* _WORK INSTRUCTION_: Look below for the line holding "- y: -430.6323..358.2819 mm" and the line holding "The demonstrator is". Repeat those two and everything between, exactly.
(RECORDS PROVIDED begins)
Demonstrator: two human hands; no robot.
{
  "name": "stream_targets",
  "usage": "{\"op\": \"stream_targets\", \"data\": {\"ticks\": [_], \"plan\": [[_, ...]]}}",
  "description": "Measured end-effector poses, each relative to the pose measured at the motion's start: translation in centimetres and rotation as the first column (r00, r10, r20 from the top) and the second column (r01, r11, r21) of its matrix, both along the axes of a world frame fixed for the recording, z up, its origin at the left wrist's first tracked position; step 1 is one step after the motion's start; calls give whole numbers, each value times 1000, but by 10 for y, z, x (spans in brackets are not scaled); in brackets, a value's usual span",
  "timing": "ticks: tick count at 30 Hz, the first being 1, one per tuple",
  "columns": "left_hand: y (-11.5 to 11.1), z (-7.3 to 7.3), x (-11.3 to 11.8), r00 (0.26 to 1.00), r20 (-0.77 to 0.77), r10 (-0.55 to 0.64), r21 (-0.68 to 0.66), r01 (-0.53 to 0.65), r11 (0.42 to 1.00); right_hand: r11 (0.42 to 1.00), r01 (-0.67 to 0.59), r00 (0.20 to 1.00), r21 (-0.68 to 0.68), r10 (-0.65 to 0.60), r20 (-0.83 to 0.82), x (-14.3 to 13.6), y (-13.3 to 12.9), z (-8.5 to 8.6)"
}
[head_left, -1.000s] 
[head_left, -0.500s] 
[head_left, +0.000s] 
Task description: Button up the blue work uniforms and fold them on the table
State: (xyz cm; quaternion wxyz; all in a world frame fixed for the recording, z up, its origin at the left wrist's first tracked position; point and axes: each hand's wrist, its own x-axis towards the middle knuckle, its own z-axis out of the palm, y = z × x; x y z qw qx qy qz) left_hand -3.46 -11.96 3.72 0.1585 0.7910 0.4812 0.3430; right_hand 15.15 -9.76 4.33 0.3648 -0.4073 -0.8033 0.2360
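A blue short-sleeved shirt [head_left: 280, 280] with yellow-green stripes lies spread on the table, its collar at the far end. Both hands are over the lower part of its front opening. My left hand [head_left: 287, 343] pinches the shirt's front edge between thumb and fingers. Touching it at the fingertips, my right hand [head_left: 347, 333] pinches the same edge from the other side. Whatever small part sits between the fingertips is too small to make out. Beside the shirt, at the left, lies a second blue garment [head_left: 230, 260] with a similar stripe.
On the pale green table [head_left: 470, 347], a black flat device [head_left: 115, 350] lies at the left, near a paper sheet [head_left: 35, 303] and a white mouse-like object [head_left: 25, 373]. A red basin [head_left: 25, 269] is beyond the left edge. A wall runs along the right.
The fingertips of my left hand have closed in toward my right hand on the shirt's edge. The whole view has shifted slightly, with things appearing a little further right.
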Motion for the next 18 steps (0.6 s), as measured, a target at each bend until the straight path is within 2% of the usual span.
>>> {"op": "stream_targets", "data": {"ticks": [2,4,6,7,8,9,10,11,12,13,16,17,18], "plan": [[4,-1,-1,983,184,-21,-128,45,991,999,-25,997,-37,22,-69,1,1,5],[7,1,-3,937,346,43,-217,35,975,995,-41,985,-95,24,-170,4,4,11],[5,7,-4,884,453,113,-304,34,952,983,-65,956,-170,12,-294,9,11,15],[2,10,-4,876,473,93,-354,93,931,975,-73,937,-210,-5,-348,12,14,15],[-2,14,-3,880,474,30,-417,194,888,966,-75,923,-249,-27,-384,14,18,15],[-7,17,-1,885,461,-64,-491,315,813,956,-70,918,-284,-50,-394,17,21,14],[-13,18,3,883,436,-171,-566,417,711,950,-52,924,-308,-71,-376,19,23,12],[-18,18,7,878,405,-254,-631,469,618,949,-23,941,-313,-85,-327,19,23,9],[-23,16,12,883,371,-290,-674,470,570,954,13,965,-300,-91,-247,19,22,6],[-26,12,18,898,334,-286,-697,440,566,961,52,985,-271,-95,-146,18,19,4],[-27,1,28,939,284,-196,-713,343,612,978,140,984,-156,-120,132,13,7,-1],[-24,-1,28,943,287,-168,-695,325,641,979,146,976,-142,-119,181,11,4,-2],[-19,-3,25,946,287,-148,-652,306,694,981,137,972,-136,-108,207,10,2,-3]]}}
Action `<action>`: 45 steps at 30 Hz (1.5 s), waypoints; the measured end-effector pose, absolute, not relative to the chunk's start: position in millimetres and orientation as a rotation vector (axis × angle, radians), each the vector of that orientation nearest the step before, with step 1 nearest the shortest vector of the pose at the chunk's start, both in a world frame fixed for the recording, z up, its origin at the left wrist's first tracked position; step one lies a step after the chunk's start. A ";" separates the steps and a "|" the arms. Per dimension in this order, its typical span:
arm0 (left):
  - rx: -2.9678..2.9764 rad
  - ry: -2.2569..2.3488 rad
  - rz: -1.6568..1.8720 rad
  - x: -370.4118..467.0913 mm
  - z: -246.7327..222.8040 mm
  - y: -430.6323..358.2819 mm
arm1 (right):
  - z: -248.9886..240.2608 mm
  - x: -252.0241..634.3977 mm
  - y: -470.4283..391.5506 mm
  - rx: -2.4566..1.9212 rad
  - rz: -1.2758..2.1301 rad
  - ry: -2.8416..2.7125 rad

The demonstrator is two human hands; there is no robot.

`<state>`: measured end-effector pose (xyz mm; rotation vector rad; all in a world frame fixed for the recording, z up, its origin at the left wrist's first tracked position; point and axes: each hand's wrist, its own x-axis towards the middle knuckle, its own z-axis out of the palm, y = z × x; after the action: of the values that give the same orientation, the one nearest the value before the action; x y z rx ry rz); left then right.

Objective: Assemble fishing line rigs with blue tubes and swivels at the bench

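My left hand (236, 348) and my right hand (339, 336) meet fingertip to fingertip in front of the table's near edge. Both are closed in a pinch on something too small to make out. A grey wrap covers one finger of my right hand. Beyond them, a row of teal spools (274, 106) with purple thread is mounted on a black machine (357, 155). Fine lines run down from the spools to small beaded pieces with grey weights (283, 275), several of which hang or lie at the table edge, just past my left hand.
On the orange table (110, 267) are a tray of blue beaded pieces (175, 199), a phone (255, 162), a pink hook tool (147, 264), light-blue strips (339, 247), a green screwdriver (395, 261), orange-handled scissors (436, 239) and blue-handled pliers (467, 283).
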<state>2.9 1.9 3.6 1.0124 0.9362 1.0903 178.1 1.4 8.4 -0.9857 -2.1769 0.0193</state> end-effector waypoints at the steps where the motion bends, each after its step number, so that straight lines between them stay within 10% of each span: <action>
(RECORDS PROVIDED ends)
* _RESULT_:
  - y: -430.6323..358.2819 mm
arm1 (right):
  - z: -248.9886..240.2608 mm
  - x: -252.0241..634.3977 mm
  - y: -470.4283..391.5506 mm
  - rx: -2.4566..1.9212 rad
  - rz: -1.2758..2.1301 rad
  - ry: -2.8416..2.7125 rad

The demonstrator is two human hands; there is no robot.

The answer has been given, and the exercise is done.